"With Practice, You Could Be Great"
That is quite a compliment coming from Chuck. He does not give them out that easily.
In the very small world of legal Chicago pistol shooting and training the name Chuck is well enough known not to need any other introduction.
And likewise Chuck knows the name Haggerty who was my instructor, and can go on at length as to his style and the problems under which he operated.
I just had to requalify because one of my shooting cards is coming up for renewal, on a worknight after a worknight, coming off the midnight shift, and the range where Chuck operates is at 142nd and Western, over forty miles from where I live. Through heavy traffic from the Northwest suburbs to the South Side.
At five pm on a Friday evening. That's commonly called "Rush Hour," which is kind of a quaint phrase from some time back in the twenties when some of the other hours must not have also been rush hour, but it is still the worst hour for traffic, that and the other one right after it, which I was just in.
So I did 81 miles of that plus fired on the range, and absorbed useful pointers about trigger pull, sight picture, when to not shoot, two-handed grip, up to the butt--yes there is one--and talked intelligently about how pistol training was done back in the day, and got back in time to get ready for work in two hours and 45 minutes, and still haven't calculated as to whether that could be mathematically legal or not. I think it is mathematically possible.
Unless you take out nine minutes for the Mickey Dees at the Hinsdale Oasis on the Tri-State. These roads are famously shown in the movie The Blues Brothers, and I think they even stopped at that Oasis.

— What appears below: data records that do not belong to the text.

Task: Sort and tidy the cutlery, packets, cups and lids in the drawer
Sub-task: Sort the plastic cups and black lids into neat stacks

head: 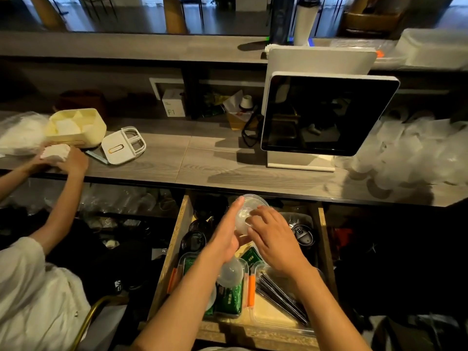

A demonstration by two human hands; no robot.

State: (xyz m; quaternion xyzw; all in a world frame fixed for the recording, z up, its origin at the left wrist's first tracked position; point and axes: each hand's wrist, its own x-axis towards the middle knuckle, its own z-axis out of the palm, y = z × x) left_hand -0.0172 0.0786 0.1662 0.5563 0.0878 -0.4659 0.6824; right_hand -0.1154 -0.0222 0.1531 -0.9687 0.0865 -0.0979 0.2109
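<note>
Café counter: till screen (326,115), bagged takeaway cups (405,153), lids drawer (174,249).

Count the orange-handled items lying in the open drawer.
2. One orange handle lies by the drawer's left wall; the other orange handle lies mid-drawer, right of the green packets. Others may be hidden under the arms.
</note>
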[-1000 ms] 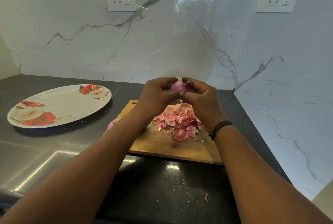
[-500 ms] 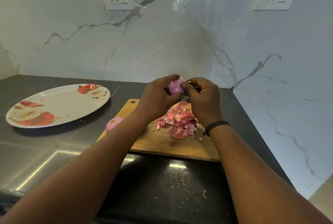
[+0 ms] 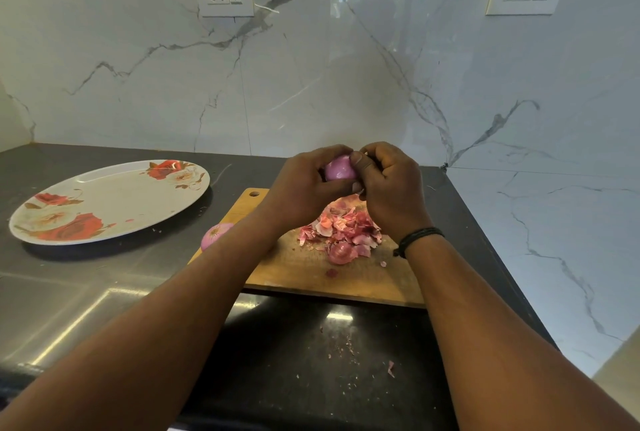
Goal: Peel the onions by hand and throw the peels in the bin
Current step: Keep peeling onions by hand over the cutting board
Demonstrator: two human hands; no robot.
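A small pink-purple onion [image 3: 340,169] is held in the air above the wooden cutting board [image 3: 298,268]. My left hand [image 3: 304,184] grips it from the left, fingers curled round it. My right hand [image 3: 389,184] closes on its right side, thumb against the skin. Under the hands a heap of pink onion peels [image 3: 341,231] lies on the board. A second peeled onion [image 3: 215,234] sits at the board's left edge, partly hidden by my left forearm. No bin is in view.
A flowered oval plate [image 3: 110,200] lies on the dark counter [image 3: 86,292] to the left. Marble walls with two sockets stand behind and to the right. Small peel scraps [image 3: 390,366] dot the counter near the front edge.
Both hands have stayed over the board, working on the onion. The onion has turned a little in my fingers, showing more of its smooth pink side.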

With all these millions of people driving around, I still can't get over that I found the one guy who can still talk knowledgably about the legendary Haggerty. That class must have been twenty years ago, as I look back now on what must have happened which year and because of what.
I still remember Haggerty had a reloading station set up in his living room so he could watch TV while he did reloads.
I got a 95, and my glasses are several years past their prescription date. One round went two inches to the right of the target's chest, and would have probably got his arm anyway.
That's nothing, one time in the army I had broken glasses, so broken that there was no lens on my usual right-handed shooting eye side, and I had to make do with only a left lens, while the right side swung free in the open air. But unfortunately for me, the left side had no crossbar from the frame to the left ear, so I had to attach a suitable twig off the ground with a piece of duct tape. That is Double Broke.
That was using an M-16A1 which would drop hot brass down your shirt front left-handed, without a left-handed brass deflector, and being right-handed most of the time I didn't think to get one, so that did happen a couple times. Still, I am proud that I shot Expert under those conditions, left-handed. They really should lower the price of glasses for us poor folks so we can get them more often.
Anyway I have noticed I seem to shoot at billiards better left-handed too. It's a useful skill sometimes.
What I shot tonight was a Smith and Wesson Model 67 .38 Special, which is a six-shot double-action revolver, I think a J-frame, and a four -inch barrel, which might have been a bull barrel but I didn't really look that closely. Don't even ask what was in the rounds, it was whatever Chuck provided.
If I get new glasses too then look out. I gone tink abou getting some.